Data section —
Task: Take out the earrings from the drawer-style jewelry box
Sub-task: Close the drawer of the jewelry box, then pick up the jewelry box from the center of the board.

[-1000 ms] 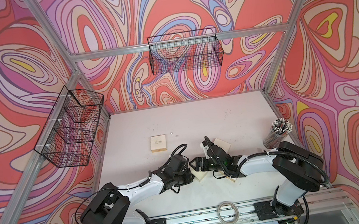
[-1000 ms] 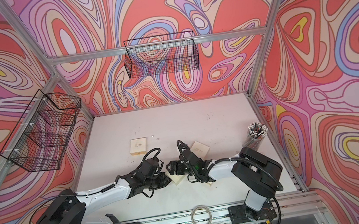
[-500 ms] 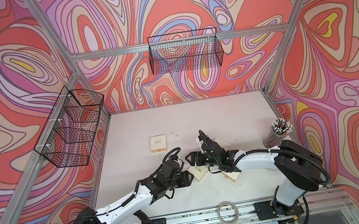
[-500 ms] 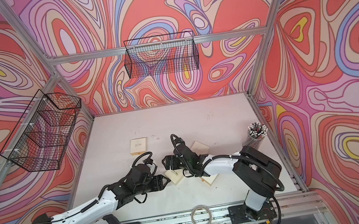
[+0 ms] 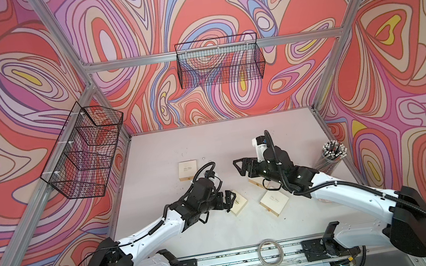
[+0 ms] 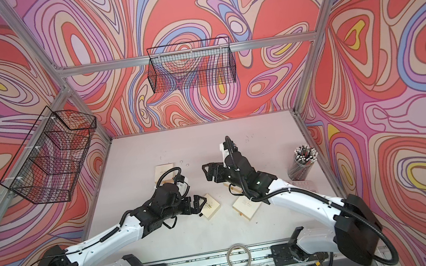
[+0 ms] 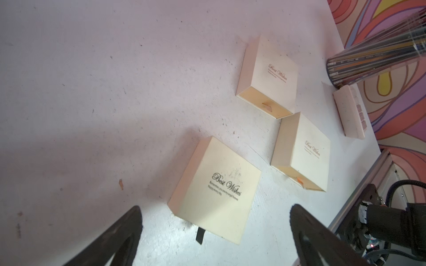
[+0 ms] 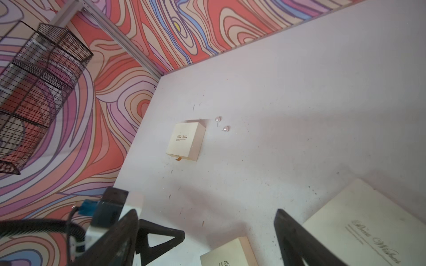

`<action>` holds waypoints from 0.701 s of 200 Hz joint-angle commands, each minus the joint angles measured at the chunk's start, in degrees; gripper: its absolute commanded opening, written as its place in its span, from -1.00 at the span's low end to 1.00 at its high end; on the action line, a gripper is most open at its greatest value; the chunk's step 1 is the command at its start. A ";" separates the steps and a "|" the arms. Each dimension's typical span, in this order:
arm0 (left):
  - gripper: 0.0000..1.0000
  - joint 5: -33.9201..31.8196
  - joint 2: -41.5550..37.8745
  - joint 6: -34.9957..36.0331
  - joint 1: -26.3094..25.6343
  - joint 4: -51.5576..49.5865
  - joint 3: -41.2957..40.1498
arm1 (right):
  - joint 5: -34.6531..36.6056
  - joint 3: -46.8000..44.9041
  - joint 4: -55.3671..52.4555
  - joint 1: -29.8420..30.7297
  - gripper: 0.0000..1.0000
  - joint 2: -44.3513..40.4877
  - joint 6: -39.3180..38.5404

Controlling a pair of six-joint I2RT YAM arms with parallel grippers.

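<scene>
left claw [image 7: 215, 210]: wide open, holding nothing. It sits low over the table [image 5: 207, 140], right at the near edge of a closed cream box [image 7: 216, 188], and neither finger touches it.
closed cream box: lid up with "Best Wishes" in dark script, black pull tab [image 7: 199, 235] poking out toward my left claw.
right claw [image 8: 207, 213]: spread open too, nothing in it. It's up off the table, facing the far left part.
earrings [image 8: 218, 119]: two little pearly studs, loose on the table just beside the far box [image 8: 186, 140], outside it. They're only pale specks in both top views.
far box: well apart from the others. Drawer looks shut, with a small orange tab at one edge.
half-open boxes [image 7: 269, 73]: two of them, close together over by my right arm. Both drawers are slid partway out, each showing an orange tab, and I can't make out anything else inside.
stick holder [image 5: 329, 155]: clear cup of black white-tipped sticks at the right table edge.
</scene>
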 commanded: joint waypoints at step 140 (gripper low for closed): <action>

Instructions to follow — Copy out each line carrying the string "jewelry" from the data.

Response box —
Task: Take out the earrings from the drawer-style jewelry box
Sub-task: Close the drawer of the jewelry box, then pick up the jewelry box from the center of the board.

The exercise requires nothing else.